Phase-Based Melting Equilibrium Calculation and Product Prediction for Copper Concentrate
摘要
Copper smelting is challenged by the complex and variable composition of concentrates, along with dynamic interactions among key elements (Cu, Fe, S) and fluctuating process parameters. To address this gap, this study presents an integrated model merging metallurgical principles with machine learning, encompassing phase matching, equilibrium calculation, and product prediction. A dynamic phase matching based on elemental and phase molar masses enables analysis of the main Cu-Fe-S phase distribution in copper concentrates. A phase-based software for material and heat equilibrium calculations was developed, providing a reliable theoretical tool for process parameter optimization.
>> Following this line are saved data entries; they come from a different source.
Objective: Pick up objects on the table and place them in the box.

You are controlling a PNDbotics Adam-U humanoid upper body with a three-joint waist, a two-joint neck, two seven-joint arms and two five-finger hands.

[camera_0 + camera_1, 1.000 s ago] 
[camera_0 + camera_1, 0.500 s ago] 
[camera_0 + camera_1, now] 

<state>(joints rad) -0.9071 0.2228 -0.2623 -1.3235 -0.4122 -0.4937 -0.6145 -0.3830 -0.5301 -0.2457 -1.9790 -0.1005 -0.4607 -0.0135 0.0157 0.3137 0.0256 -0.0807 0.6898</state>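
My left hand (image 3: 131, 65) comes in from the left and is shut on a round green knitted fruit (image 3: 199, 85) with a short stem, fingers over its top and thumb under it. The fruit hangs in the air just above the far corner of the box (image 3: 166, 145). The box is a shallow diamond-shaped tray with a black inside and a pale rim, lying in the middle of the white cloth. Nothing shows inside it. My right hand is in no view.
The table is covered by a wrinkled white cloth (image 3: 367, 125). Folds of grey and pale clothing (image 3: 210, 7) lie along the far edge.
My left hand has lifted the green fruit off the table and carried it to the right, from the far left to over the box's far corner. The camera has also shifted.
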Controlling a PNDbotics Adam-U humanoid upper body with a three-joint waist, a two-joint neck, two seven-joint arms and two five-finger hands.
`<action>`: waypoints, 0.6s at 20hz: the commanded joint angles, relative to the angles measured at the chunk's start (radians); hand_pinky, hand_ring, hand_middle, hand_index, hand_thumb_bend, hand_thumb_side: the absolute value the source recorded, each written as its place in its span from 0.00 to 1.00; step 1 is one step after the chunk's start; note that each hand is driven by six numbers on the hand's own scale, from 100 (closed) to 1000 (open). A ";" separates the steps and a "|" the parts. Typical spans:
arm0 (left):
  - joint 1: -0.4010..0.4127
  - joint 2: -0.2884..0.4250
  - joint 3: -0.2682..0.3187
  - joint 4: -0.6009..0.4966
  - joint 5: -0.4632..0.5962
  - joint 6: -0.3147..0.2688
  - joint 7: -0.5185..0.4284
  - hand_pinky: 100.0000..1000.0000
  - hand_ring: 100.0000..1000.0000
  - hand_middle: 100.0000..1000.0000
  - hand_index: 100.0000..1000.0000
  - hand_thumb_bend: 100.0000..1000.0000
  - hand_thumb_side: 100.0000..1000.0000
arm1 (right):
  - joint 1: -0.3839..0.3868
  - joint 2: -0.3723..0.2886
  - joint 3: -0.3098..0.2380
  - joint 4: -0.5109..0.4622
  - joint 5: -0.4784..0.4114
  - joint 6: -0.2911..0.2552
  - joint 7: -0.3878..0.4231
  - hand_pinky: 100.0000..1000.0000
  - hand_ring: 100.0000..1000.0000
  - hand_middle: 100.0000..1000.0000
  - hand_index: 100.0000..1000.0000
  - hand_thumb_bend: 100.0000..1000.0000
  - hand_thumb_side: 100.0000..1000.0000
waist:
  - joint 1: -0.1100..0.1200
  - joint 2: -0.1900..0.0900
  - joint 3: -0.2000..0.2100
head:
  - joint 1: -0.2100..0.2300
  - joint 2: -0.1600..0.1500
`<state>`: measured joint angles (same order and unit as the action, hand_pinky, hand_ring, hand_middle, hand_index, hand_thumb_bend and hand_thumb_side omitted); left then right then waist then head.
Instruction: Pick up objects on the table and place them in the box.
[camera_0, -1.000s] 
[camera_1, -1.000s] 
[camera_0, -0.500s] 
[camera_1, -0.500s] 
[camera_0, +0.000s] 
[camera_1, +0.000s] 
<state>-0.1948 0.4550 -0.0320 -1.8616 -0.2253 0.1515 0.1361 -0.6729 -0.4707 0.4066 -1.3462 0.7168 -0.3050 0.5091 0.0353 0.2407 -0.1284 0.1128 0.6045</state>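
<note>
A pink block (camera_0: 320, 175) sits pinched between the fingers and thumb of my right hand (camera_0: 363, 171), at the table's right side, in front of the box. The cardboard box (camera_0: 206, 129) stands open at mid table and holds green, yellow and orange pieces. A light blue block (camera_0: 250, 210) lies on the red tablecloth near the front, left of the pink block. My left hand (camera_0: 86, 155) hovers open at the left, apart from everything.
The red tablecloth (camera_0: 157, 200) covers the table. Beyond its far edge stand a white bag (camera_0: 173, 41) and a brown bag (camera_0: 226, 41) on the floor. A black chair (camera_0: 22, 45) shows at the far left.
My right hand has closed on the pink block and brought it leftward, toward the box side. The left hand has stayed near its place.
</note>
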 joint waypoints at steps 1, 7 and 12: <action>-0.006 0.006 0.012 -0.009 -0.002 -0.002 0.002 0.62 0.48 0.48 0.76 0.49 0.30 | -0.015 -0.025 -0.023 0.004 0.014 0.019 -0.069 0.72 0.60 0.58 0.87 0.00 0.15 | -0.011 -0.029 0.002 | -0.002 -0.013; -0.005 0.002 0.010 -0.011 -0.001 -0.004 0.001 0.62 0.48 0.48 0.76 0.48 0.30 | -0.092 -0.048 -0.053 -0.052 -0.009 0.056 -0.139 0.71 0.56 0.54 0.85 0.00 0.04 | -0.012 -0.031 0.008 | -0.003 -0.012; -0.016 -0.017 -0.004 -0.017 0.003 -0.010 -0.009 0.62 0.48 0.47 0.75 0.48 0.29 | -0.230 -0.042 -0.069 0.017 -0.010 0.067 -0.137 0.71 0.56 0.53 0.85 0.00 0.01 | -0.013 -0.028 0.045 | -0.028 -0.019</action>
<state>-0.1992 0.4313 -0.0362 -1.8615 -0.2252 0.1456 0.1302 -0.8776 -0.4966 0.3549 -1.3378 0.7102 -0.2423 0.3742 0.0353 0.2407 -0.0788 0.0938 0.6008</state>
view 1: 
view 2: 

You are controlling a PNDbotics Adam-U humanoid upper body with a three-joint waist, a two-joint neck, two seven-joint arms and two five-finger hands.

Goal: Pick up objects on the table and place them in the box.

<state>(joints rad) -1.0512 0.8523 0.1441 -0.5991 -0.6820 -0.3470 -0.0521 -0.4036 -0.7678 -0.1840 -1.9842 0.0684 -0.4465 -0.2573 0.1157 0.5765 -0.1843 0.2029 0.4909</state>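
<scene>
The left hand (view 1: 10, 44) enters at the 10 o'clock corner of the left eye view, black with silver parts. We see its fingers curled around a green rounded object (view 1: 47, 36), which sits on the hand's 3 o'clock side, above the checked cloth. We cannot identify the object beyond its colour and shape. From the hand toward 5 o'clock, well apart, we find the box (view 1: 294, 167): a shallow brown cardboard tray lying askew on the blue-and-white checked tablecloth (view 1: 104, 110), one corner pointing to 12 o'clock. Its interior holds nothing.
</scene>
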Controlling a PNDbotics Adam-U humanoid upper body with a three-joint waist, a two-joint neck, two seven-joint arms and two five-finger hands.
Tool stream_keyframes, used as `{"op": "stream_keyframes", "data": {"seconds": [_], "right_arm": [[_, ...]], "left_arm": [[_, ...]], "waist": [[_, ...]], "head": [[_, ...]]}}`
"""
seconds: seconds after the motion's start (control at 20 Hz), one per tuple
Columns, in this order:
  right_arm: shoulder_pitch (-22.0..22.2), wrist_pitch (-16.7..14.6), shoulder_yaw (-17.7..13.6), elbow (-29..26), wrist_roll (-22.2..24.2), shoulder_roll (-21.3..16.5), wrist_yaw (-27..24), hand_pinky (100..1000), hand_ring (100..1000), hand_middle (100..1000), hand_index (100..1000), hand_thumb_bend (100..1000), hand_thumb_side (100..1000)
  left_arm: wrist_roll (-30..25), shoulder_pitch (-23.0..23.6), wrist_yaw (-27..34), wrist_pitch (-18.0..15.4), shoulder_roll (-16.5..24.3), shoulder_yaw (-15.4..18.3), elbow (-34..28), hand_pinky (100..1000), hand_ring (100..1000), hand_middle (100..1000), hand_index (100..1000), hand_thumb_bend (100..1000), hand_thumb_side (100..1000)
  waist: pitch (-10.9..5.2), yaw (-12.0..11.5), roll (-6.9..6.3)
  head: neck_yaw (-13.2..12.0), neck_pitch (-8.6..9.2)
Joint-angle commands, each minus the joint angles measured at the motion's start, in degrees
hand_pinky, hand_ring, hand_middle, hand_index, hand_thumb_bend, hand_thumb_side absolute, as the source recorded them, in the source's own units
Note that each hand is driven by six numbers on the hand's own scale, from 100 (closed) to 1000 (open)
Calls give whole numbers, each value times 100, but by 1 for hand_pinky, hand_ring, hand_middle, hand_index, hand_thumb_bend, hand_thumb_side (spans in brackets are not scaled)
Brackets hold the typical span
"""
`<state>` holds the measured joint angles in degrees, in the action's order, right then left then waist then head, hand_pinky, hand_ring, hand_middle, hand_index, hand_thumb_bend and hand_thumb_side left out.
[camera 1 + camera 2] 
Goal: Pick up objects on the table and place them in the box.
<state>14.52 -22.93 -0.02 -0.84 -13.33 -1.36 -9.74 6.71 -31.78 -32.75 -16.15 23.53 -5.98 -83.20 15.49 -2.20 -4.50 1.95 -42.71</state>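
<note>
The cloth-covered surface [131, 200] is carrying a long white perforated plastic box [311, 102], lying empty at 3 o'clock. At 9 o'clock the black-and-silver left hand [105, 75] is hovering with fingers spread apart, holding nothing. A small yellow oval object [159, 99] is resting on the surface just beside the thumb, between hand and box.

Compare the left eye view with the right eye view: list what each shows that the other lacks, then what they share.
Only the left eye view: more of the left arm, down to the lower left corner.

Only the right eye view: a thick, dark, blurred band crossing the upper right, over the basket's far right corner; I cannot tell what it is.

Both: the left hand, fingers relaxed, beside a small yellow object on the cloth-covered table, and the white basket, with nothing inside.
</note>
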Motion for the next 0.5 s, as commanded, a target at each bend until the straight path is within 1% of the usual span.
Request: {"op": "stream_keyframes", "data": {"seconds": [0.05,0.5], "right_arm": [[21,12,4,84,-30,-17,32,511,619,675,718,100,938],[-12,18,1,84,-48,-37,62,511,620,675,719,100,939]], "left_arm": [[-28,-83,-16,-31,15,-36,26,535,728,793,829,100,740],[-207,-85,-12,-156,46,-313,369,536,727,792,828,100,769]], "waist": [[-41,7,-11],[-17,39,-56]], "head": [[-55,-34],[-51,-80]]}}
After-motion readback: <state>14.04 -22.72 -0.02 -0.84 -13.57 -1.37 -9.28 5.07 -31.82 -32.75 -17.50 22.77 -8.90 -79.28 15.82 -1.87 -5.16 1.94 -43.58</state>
By integrating the particle swarm optimization (PSO) algorithm to optimize the support vector machine (SVM), a prediction model with phase-based inputs for smelting products was constructed. The model achieved prediction errors within 1% (R2 > 0.98) for critical parameters of copper matte and copper slag in the smelting process, including their mass and component compositions. K-fold cross validation results indicated an average R2 of 0.989 ± 0.002. This integrated phase-based framework bridges the gap between raw material characterization and dynamic process control, providing a theoretical and technical basis for intelligent copper smelting.